[DIRECTIONS FOR THIS TASK] The copy must match the data below line for line and contain no images.

[DATA EXCERPT]
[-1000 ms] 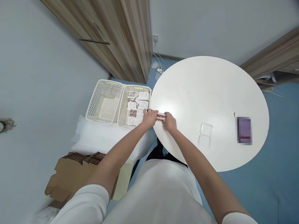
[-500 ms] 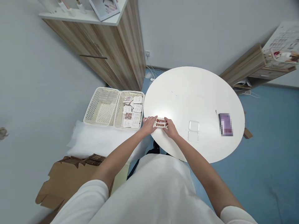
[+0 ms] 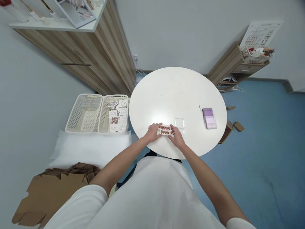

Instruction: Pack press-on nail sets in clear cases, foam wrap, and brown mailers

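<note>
A small white card with two rows of reddish-brown nail tips is held level over the front part of the round white table. My left hand grips its left edge between thumb and fingers. At the card's right end, my right hand pinches it and covers a corner. Just behind and beside my right hand lies an open clear plastic case, its near half partly hidden by that hand.
Two white baskets stand left of the table: one with clear cases, one with nail cards. A purple box lies on the table's right. Flattened cardboard is at lower left; a wooden cabinet stands behind the baskets.
The view has shifted to the right. Both hands, with the card between them, have moved right over the table, close to the clear case, which my right hand now partly covers.
</note>
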Tool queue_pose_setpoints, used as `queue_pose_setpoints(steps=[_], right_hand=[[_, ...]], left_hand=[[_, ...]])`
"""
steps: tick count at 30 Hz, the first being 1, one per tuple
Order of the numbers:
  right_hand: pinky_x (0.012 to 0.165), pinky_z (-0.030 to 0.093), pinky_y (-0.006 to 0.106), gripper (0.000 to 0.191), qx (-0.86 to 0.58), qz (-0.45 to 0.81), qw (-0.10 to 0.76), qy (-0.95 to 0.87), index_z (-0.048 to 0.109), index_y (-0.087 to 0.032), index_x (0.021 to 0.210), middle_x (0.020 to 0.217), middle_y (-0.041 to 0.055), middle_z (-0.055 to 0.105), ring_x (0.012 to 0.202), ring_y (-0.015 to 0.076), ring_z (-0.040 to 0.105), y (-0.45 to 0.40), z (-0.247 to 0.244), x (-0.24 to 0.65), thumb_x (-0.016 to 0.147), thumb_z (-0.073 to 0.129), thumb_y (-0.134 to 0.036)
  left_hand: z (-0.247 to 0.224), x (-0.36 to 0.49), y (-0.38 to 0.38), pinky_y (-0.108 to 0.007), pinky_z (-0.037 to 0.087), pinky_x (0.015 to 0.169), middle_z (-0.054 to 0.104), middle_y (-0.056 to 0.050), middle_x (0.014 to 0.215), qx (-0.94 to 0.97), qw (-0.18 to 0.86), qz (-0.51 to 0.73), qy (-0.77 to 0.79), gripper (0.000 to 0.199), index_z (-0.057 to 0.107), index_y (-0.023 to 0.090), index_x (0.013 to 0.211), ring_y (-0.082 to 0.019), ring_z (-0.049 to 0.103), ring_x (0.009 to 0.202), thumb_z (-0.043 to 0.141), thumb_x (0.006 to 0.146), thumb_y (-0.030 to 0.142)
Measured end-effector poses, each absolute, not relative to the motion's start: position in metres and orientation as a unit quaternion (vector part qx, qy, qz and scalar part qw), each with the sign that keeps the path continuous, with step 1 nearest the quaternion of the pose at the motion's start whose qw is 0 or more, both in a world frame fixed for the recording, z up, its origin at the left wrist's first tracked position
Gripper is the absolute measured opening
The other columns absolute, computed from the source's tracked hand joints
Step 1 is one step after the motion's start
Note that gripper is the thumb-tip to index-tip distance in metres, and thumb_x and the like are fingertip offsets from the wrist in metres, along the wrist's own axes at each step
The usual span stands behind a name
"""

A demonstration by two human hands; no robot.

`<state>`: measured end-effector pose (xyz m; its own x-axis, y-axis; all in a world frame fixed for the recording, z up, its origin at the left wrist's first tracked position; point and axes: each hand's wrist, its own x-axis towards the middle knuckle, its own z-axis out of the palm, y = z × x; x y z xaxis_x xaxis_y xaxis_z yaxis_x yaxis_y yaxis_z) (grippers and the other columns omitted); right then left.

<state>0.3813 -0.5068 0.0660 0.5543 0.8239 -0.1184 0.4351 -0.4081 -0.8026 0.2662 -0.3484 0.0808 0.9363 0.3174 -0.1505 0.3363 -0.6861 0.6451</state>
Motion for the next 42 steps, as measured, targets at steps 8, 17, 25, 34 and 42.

[REPLY]
[-1000 ms] 
[-500 ms] 
[+0 ms] 

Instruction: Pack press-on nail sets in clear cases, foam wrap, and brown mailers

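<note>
A small white card with two rows of reddish-brown nail tips is held level over the front part of the round white table. My left hand grips its left edge between thumb and fingers. At the card's right end, my right hand pinches it and covers a corner. Just behind and beside my right hand lies an open clear plastic case, its near half partly hidden by that hand.
Two white baskets stand left of the table: one with clear cases, one with nail cards. A purple box lies on the table's right. Flattened cardboard is at lower left; a wooden cabinet stands behind the baskets.
The view has shifted to the right. Both hands, with the card between them, have moved right over the table, close to the clear case, which my right hand now partly covers.
</note>
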Tool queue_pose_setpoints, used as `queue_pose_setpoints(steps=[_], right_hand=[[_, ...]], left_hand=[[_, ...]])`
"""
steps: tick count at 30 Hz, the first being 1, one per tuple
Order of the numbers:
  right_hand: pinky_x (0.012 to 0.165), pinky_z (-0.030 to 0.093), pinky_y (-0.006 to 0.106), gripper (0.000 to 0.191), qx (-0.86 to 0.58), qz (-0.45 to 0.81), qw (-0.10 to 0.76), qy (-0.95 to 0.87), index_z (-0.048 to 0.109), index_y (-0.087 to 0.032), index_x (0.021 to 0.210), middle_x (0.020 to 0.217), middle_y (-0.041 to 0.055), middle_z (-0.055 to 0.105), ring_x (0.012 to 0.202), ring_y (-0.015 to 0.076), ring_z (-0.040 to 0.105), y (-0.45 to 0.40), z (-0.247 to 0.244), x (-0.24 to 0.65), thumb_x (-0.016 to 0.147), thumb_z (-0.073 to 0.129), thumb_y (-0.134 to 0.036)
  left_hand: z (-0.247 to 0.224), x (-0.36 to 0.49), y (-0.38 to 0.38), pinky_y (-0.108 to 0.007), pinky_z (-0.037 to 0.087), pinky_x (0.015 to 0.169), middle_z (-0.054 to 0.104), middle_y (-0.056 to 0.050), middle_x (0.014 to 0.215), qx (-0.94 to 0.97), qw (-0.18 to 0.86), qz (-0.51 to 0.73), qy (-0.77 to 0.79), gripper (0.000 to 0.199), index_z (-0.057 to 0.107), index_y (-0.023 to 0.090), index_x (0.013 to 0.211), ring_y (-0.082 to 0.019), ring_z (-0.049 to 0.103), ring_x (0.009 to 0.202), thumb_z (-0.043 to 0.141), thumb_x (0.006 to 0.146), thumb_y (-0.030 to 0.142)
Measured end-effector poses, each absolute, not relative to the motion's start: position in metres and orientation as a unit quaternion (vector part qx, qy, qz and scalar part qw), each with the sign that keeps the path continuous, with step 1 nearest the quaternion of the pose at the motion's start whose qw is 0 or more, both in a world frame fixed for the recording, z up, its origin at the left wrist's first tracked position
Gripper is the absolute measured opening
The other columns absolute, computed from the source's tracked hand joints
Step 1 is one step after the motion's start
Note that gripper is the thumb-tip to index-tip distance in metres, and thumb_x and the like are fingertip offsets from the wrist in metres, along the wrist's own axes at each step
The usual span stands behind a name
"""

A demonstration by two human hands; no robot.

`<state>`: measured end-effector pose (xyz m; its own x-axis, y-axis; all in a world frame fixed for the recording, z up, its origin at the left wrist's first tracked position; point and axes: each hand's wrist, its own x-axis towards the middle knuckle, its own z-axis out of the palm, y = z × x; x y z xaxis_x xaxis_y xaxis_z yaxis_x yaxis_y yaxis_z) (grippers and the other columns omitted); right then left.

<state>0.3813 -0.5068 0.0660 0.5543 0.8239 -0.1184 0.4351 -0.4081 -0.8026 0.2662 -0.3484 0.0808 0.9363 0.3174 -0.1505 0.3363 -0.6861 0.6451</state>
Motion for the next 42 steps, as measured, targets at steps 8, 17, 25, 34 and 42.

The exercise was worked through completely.